THE TASK: Of all the lines below, output only those starting at the one with "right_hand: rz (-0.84" and ending at the one with "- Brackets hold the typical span", both ends included, exactly as written.

----

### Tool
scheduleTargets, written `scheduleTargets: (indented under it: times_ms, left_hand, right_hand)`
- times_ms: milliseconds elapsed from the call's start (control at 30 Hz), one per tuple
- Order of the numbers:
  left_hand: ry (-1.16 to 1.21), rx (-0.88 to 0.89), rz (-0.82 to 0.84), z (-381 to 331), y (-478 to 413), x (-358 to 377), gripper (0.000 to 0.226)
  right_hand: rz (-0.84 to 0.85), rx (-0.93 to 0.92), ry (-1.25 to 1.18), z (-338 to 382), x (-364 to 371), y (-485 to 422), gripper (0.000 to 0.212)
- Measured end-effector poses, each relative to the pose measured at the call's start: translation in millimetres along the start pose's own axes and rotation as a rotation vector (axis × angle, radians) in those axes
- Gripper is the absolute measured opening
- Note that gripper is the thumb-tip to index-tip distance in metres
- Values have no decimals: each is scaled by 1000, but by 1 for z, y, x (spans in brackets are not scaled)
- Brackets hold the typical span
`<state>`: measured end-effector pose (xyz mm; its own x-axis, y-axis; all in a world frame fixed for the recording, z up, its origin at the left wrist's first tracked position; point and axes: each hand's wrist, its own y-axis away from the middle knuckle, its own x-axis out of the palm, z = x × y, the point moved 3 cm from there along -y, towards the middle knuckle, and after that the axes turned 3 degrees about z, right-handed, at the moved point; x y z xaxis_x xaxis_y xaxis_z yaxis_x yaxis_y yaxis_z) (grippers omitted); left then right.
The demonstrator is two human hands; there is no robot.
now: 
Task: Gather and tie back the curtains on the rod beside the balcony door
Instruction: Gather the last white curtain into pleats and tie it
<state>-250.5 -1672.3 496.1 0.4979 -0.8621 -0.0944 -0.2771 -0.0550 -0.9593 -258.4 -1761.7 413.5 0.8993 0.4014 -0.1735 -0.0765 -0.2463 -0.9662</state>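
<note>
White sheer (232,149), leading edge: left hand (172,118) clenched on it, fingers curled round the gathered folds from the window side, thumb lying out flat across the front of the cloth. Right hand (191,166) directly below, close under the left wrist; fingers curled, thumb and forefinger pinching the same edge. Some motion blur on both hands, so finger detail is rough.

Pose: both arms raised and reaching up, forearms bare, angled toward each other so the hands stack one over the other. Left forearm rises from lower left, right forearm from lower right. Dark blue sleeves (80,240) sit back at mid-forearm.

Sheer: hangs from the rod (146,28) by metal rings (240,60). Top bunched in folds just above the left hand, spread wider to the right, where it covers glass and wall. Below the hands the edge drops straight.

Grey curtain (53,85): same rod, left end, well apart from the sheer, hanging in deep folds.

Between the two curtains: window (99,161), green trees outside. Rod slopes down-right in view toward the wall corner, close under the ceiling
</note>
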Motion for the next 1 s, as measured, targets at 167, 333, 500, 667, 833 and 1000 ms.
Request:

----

WRITTEN SOLUTION:
  right_hand: rz (-0.84 to 0.85), rx (-0.93 to 0.92), ry (-1.25 to 1.18), z (-338 to 382), x (-364 to 371), y (-485 to 422), gripper (0.000 to 0.212)
- Measured end-effector poses, each relative to the pose measured at the call's start: translation in millimetres along the start pose's own axes and rotation as a rotation vector (axis × angle, radians) in those axes
- Gripper is the absolute measured opening
- Note that gripper is the thumb-tip to index-tip distance in metres
- Values have no decimals: each is scaled by 1000, but by 1 for z, y, x (spans in brackets are not scaled)
- Brackets hold the typical span

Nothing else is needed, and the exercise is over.